◆ **Task to carry out**:
What's wanted is the full listing, reproduced exactly.

-------- Records for the exercise

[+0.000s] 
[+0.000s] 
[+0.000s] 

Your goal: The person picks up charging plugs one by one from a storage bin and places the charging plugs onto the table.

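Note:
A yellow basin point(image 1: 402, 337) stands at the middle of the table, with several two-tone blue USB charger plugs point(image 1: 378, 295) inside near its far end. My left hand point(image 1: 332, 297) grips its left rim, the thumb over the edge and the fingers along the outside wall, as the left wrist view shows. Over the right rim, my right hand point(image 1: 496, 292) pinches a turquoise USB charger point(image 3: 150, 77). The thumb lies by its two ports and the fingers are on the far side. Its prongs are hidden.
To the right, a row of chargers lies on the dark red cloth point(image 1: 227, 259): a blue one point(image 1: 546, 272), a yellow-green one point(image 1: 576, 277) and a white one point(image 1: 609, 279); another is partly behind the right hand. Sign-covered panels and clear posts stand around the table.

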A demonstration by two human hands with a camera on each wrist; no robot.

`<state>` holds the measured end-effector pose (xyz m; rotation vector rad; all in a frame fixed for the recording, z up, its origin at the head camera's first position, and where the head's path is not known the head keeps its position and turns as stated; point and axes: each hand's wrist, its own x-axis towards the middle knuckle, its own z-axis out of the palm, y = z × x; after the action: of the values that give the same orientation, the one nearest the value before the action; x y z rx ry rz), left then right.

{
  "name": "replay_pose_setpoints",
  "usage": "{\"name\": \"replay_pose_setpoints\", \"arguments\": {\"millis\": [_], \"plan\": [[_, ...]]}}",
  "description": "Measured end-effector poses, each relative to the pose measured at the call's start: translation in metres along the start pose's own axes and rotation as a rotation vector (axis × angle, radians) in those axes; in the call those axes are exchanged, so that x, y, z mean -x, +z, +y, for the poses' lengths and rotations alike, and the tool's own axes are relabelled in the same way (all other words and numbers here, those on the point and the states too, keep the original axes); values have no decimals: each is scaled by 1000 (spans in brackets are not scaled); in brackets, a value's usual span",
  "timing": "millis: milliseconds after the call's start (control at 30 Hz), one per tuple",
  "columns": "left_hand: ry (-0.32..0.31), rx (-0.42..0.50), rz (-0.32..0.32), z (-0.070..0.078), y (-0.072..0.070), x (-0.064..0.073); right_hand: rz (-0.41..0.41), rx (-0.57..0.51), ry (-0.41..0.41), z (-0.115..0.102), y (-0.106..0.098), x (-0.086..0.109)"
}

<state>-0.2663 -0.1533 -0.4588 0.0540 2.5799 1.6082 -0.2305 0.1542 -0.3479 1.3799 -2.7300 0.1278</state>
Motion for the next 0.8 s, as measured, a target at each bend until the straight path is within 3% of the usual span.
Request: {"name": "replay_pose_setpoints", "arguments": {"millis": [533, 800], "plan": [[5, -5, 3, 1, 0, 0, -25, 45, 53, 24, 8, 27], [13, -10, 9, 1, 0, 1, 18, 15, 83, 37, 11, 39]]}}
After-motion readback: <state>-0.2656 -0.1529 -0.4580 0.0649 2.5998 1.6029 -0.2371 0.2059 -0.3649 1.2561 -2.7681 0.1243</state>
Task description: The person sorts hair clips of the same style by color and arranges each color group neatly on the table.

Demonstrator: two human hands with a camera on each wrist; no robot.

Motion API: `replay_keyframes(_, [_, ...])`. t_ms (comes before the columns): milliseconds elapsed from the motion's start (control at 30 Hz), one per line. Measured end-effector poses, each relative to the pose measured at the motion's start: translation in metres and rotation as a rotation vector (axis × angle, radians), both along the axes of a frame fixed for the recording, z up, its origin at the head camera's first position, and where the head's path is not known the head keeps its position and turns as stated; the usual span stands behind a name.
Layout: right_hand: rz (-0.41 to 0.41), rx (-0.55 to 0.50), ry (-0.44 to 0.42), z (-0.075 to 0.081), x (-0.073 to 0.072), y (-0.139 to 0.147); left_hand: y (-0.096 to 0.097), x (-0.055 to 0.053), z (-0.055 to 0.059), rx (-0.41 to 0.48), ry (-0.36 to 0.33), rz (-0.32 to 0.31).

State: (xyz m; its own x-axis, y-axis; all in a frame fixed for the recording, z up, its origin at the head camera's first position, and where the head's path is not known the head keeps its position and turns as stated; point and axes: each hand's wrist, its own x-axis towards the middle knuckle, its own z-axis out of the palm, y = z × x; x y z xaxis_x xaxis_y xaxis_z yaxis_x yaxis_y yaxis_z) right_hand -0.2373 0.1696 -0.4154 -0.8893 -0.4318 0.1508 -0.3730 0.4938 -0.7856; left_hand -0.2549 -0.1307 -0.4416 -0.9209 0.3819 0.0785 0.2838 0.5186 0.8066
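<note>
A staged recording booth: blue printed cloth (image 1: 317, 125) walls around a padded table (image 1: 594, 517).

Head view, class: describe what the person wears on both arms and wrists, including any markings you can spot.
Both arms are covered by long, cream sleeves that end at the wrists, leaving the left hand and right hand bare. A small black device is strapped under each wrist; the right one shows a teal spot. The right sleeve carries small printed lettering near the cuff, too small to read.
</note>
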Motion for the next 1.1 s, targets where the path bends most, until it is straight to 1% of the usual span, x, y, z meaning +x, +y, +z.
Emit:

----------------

◆ **Completed exercise**:
[+0.000s] 
[+0.000s] 
[+0.000s] 

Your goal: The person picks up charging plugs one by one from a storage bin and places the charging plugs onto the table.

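Note:
A yellow basin point(image 1: 402, 337) stands at the middle of the table, with several two-tone blue USB charger plugs point(image 1: 378, 295) inside near its far end. My left hand point(image 1: 332, 297) grips its left rim, the thumb over the edge and the fingers along the outside wall, as the left wrist view shows. Over the right rim, my right hand point(image 1: 496, 292) pinches a turquoise USB charger point(image 3: 150, 77). The thumb lies by its two ports and the fingers are on the far side. Its prongs are hidden.
To the right, a row of chargers lies on the dark red cloth point(image 1: 227, 259): a blue one point(image 1: 546, 272), a yellow-green one point(image 1: 576, 277) and a white one point(image 1: 609, 279); another is partly behind the right hand. Sign-covered panels and clear posts stand around the table.
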
A demonstration by two human hands with a camera on each wrist; no robot.

`<state>` holds the measured end-effector pose (xyz m; rotation vector rad; all in a frame fixed for the recording, z up, its origin at the head camera's first position, and where the head's path is not known the head keeps its position and turns as stated; point and axes: each hand's wrist, its own x-axis towards the middle knuckle, its own z-axis out of the palm, y = z × x; after the action: of the values that give the same orientation, the one nearest the value before the action; x y z rx ry rz), left then right.

{
  "name": "replay_pose_setpoints",
  "usage": "{\"name\": \"replay_pose_setpoints\", \"arguments\": {\"millis\": [_], \"plan\": [[_, ...]]}}",
  "description": "Measured end-effector poses, each relative to the pose measured at the call's start: translation in metres along the start pose's own axes and rotation as a rotation vector (axis × angle, radians) in those axes; in the call those axes are exchanged, so that x, y, z mean -x, +z, +y, for the poses' lengths and rotations alike, and the tool's own axes are relabelled in the same way (all other words and numbers here, those on the point and the states too, keep the original axes); values have no decimals: each is scaled by 1000 (spans in brackets are not scaled); in brackets, a value's usual span",
  "timing": "millis: milliseconds after the call's start (control at 30 Hz), one per tuple",
  "columns": "left_hand: ry (-0.32..0.31), rx (-0.42..0.50), rz (-0.32..0.32), z (-0.070..0.078), y (-0.072..0.070), x (-0.064..0.073); right_hand: rz (-0.41..0.41), rx (-0.57..0.51), ry (-0.41..0.41), z (-0.115..0.102), y (-0.106..0.098), x (-0.086..0.109)"
}

<state>-0.2663 -0.1533 -0.4588 0.0540 2.5799 1.6082 -0.2305 0.1542 -0.3479 1.3799 -2.7300 0.1278</state>
Motion for the next 0.8 s, as measured, a target at each bend until the straight path is within 3% of the usual span.
Request: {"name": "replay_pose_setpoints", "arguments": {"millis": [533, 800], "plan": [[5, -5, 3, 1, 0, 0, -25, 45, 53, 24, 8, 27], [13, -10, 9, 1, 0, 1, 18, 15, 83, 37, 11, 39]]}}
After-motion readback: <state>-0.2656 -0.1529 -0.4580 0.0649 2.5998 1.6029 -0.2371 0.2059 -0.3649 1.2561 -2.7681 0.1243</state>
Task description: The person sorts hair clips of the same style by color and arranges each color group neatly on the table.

Demonstrator: two human hands with a camera on each wrist; no robot.

Motion API: `replay_keyframes(_, [_, ...])`. t_ms (comes before the columns): milliseconds elapsed from the motion's start (control at 30 Hz), one per line. Measured end-effector poses, each relative to the pose measured at the motion's start: translation in metres and rotation as a rotation vector (axis × angle, radians), both along the axes of a frame fixed for the recording, z up, its origin at the head camera's first position, and where the head's path is not known the head keeps its position and turns as stated; the usual span stands behind a name.
Layout: right_hand: rz (-0.41 to 0.41), rx (-0.55 to 0.50), ry (-0.44 to 0.42), z (-0.075 to 0.081), x (-0.073 to 0.072), y (-0.139 to 0.147); left_hand: y (-0.096 to 0.097), x (-0.055 to 0.053), z (-0.055 to 0.059), rx (-0.41 to 0.48), ry (-0.36 to 0.33), rz (-0.32 to 0.31).

State: (xyz m; its own x-axis, y-axis; all in a frame fixed for the recording, z up, its origin at the head camera's first position, and where the head's path is not known the head keeps its position and turns as stated; point and axes: each hand's wrist, its own x-axis towards the middle knuckle, its own z-axis out of the palm, y = z × x; x y z xaxis_x xaxis_y xaxis_z yaxis_x yaxis_y yaxis_z) right_hand -0.2373 0.1696 -0.4154 -0.8893 -0.4318 0.1508 -0.3730 0.4938 -0.7856; left_hand -0.2549 -0.1307 -0.4416 -0.9209 0.3819 0.0785 0.2838 0.5186 0.8066
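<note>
A staged recording booth: blue printed cloth (image 1: 317, 125) walls around a padded table (image 1: 594, 517).

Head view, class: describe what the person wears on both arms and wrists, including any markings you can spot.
Both arms are covered by long, cream sleeves that end at the wrists, leaving the left hand and right hand bare. A small black device is strapped under each wrist; the right one shows a teal spot. The right sleeve carries small printed lettering near the cuff, too small to read.
</note>
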Motion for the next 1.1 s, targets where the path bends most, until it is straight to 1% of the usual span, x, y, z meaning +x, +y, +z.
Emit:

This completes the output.